→ **TASK OBJECTIVE**
From the data below, please reproduce exactly everything from the line that contains "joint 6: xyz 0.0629" down to the line that contains "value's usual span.", with both ends included.
----
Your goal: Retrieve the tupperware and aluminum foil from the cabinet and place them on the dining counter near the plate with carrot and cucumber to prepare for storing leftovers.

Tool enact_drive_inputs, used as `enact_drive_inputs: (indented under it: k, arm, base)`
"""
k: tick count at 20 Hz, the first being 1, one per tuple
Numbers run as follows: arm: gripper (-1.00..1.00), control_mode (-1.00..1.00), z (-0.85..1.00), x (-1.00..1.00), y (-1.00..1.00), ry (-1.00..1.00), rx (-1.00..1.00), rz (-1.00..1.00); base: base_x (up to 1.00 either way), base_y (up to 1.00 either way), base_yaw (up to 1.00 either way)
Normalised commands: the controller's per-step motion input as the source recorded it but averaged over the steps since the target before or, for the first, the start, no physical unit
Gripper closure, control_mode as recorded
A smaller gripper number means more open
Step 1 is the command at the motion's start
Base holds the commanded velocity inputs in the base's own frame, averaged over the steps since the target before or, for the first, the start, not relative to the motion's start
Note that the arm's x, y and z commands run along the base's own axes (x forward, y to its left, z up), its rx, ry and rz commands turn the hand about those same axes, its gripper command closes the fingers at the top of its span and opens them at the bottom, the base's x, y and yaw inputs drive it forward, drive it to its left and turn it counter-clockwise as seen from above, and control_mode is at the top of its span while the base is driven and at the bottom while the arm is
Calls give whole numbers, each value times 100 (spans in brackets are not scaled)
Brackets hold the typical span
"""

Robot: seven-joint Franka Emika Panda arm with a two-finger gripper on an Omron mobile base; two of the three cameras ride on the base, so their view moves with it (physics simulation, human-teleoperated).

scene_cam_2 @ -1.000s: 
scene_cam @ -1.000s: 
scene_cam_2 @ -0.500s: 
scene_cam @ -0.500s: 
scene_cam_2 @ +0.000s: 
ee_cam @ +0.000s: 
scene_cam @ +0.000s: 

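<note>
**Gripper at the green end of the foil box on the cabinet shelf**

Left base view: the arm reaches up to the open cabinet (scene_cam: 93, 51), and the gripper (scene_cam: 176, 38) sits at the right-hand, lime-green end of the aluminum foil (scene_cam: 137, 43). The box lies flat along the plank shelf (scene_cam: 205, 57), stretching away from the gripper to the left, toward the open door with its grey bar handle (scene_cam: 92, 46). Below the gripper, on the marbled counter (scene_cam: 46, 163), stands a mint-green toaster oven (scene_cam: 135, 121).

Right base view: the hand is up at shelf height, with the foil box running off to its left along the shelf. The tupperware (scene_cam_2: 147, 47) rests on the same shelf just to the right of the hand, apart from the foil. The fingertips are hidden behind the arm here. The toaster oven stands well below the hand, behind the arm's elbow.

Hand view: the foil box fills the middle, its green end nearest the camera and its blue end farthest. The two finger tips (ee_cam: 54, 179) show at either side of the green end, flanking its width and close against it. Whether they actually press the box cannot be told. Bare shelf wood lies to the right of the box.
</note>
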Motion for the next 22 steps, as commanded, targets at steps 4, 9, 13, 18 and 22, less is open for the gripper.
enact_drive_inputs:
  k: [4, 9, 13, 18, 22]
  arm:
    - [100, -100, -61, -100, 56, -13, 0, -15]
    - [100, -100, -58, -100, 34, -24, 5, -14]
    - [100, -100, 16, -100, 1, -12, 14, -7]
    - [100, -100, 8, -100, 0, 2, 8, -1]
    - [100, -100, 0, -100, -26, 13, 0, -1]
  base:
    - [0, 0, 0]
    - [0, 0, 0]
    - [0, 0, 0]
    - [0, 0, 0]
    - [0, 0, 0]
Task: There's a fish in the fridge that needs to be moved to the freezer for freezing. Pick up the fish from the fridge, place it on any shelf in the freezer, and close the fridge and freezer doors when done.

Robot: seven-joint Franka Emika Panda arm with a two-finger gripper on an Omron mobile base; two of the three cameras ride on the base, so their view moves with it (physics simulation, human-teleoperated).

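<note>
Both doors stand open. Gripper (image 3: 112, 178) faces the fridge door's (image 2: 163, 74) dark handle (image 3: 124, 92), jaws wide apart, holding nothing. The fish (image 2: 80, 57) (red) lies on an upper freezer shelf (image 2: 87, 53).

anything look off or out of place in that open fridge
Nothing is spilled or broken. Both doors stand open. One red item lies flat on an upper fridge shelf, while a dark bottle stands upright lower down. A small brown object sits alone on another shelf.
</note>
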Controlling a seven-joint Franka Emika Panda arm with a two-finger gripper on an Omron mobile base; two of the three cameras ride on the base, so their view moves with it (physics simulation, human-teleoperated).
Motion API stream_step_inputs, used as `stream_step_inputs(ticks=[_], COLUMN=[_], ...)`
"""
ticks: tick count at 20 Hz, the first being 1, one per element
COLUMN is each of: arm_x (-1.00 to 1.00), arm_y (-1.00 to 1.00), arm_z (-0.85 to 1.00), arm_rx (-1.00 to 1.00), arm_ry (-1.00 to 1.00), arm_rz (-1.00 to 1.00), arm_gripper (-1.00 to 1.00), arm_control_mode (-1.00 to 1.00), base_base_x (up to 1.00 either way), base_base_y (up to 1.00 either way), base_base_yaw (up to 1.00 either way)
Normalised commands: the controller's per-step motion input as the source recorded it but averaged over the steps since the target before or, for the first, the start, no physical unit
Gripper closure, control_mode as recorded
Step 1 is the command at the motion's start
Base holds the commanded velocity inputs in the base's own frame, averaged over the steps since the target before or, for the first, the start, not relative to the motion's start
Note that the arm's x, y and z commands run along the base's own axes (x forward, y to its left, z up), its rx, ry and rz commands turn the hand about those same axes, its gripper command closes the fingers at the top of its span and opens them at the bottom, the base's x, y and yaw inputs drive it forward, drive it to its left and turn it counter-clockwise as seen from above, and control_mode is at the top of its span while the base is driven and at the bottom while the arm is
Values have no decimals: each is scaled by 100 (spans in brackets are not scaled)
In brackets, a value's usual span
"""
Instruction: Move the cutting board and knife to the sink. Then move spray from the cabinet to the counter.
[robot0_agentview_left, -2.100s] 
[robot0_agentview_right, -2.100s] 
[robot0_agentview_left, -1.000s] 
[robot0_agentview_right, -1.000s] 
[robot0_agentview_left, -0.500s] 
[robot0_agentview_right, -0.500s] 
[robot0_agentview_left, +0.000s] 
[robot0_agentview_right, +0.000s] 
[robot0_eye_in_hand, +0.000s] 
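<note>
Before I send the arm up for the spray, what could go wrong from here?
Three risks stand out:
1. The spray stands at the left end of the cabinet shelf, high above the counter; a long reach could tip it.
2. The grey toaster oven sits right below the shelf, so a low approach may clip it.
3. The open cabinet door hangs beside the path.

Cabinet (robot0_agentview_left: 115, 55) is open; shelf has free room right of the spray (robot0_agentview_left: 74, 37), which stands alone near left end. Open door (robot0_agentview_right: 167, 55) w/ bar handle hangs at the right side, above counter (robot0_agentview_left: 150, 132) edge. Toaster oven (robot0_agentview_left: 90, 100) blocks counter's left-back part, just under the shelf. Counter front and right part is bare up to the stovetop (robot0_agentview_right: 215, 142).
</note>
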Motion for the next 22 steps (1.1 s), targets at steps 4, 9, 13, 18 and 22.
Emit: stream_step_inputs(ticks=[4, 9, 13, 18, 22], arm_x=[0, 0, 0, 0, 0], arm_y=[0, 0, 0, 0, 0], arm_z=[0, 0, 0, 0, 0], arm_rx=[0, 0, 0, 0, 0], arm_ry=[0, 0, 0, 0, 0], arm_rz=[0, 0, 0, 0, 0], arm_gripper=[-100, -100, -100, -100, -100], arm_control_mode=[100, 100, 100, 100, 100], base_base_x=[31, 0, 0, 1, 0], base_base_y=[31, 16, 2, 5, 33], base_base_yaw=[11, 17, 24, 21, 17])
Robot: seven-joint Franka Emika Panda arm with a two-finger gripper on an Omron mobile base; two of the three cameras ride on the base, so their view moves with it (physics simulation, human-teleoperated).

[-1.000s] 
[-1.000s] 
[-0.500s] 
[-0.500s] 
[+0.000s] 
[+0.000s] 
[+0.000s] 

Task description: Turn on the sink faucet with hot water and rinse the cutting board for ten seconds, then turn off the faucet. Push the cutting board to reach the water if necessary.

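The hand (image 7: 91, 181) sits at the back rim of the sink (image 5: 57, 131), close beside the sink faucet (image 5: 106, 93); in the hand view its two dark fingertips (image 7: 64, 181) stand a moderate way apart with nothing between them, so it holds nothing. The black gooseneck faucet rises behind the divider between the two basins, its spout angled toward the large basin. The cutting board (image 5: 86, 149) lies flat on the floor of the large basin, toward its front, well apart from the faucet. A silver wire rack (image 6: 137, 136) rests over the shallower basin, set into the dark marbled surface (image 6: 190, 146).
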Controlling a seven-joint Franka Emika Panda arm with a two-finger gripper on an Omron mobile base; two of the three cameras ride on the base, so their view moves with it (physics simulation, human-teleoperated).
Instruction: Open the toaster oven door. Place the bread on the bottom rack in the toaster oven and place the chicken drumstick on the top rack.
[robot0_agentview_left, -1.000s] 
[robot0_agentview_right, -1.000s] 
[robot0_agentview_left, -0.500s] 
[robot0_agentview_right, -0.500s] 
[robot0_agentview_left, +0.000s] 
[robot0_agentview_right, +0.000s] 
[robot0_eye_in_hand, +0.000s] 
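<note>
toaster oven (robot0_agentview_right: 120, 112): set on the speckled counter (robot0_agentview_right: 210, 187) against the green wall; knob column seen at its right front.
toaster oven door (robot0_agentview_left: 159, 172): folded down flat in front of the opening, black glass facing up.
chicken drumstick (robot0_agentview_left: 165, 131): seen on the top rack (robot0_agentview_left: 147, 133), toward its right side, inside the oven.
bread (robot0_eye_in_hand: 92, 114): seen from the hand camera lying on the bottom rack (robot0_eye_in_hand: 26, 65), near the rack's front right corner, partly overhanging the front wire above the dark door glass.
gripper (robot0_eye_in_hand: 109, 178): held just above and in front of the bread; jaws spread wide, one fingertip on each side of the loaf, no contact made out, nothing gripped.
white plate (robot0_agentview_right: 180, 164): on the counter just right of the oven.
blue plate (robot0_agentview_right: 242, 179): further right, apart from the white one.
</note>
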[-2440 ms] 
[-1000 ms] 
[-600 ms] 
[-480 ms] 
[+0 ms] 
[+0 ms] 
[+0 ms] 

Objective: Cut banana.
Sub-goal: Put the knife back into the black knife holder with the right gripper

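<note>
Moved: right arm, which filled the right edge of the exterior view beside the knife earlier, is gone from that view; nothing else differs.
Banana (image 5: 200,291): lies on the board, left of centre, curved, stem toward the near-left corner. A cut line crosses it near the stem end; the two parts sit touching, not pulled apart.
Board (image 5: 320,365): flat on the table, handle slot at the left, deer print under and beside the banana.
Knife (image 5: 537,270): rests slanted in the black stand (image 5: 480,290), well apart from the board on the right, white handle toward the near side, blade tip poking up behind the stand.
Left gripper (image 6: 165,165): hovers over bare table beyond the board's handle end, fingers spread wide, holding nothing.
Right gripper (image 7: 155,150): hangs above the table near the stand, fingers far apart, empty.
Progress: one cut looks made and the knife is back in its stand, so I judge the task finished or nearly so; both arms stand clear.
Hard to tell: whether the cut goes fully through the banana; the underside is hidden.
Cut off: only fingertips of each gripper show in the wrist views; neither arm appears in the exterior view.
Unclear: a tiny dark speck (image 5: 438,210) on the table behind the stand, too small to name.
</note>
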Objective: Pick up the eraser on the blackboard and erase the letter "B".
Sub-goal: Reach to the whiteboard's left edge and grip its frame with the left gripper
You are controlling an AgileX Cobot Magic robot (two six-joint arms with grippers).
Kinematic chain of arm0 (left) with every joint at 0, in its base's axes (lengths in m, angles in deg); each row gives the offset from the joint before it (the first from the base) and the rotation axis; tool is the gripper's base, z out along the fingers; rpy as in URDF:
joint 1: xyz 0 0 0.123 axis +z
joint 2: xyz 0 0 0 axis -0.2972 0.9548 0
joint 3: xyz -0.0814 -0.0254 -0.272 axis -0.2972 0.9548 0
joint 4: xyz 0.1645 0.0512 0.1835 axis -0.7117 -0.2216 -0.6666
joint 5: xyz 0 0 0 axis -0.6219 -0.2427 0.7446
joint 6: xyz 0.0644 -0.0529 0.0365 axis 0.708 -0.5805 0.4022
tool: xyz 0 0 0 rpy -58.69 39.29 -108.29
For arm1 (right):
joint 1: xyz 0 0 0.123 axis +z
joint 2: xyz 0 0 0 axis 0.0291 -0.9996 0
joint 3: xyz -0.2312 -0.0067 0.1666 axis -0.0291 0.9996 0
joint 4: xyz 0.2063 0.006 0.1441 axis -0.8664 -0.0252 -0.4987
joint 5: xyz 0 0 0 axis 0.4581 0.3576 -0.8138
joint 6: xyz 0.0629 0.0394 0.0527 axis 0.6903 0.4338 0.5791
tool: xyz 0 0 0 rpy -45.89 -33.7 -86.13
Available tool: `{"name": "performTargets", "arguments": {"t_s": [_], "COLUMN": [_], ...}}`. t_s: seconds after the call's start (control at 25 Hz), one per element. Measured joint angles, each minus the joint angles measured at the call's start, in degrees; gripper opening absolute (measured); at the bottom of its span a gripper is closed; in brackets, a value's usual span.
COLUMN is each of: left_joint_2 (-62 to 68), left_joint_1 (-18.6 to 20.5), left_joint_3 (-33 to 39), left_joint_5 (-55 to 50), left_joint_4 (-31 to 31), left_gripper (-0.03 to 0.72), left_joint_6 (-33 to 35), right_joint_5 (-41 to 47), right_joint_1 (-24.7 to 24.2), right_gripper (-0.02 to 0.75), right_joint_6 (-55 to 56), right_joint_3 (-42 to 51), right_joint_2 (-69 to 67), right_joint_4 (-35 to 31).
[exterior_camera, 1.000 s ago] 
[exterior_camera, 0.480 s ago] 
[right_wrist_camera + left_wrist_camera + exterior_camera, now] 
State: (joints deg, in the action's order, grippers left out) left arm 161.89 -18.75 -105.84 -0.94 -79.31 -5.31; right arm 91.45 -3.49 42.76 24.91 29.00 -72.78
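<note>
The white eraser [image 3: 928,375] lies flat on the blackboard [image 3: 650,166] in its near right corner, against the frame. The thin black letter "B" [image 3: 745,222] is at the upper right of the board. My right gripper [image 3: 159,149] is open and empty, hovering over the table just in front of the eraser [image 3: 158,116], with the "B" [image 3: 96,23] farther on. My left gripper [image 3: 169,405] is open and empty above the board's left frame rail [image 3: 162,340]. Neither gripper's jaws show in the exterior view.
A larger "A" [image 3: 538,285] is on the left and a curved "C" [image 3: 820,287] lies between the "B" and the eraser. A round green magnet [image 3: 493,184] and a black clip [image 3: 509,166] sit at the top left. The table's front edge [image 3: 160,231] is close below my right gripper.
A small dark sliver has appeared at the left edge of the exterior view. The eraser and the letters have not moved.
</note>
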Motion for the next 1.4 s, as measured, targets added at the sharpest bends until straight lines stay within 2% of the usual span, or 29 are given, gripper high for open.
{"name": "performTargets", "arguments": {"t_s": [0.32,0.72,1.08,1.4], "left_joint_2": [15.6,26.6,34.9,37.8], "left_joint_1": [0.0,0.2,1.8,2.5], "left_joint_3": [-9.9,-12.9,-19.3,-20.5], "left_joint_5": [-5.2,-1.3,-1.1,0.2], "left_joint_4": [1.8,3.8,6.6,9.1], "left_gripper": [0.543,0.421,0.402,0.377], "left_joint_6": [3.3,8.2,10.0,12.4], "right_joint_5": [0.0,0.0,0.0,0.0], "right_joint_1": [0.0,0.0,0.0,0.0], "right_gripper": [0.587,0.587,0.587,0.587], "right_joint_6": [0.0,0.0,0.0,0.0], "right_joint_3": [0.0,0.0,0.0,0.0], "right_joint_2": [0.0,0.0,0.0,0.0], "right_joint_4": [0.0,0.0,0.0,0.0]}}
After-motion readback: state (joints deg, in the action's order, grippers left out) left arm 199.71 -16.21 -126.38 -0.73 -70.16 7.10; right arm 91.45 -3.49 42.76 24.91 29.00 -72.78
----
→ **OUTPUT OF THE TASK**
joint 6: xyz 0.0629 0.0394 0.0527 axis 0.6903 0.4338 0.5791
tool: xyz 0 0 0 rpy -45.89 -33.7 -86.13
Available tool: `{"name": "performTargets", "arguments": {"t_s": [_], "COLUMN": [_], ...}}`. t_s: seconds after the call's start (control at 25 Hz), one per element. Measured joint angles, each minus the joint angles measured at the call's start, in degrees; gripper opening absolute (measured); at the bottom of its span a gripper is closed; in brackets, a value's usual span.

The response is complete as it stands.